Chinese pianist Yuja Wang has forged a stellar reputation thus far founded on flashy repertoire. Her Rachmaninov is dazzling, as is her Ravel. Recently though, she has taken steps into meatier, Germanic fare, including her first forays into Beethoven. Rather than take to the nursery slopes, the first Beethoven she has chosen to tackle is the mighty Hammerklavier Sonata, surely the steepest challenge of the 32. Following Schumann's Kreisleriana, it made for a weighty Verbier recital programme which at times felt distinctly like 'work in progress'.
Wang isn't an extrovert performer. Her upright posture is very 'correct' and she rarely leans into the keyboard. Her touch can be exceedingly light, but there's steel in her fingers too, best heard in Ravel's Scarbo – a late substitution for Brahms' First Ballade so as to effect an all ETA Hoffmann-inspired first half. Scarbo is the nightmarish goblin from Hoffmann's Nocturnal Tales who flits and pirouettes through the darkness, his horny fingernails scratching the silk bed-curtains. Here, Wang was diabolical in the best sense of the word, fearlessly hammering the repeated notes and conjuring a terrifying vision before the Will-o'-the-wisp ending where the goblin disappears in a puff of blue smoke.
Before that, Schumann's Kreisleriana had left a mixed impression. Named after Johannes Kreisler, Hoffmann's manic-depressive conductor, it's a lengthy suite of eight movements charting Kreisler's different characteristics. Feathery touches lent poetry, especially to the ruminative inner section of the second movement, but Wang had a tendency to push fast tempos faster and pedalled quite heavily. She tore into the Sehr rasch penultimate movement, cleanly articulated, and created a wonderfully veiled sound in the tripping finale.

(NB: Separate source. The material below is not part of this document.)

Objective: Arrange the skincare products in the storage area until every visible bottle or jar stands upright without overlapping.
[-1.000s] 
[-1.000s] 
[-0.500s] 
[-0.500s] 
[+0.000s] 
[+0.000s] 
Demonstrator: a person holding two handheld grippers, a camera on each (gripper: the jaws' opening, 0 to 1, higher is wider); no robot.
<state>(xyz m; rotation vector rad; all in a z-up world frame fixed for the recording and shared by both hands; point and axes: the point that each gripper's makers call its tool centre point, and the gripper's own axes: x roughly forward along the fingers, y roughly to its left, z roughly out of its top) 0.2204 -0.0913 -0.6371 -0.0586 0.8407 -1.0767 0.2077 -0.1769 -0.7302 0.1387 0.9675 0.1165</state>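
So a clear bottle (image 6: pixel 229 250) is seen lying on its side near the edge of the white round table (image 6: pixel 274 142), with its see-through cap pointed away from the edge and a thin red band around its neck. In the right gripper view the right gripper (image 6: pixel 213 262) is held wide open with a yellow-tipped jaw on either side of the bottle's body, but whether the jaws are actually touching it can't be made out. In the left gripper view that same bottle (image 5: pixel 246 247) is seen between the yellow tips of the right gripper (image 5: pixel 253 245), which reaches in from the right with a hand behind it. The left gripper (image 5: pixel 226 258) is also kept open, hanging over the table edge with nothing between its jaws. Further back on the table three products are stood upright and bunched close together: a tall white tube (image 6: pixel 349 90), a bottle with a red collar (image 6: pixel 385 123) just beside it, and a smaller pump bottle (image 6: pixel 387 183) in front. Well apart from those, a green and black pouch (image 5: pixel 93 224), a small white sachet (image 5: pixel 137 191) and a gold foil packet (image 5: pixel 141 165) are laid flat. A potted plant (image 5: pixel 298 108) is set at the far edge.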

Beethoven's Piano Sonata no. 29 in B flat major pushed the boundaries of the piano's capabilities and is monumental in terms of its length, its awe-inspiring power and the challenges it sets the pianist. It is the Everest of Beethoven's sonatas and it's remarkable that Wang scaled its summits with apparent ease. Whether she plunged the work's profound depths is another matter.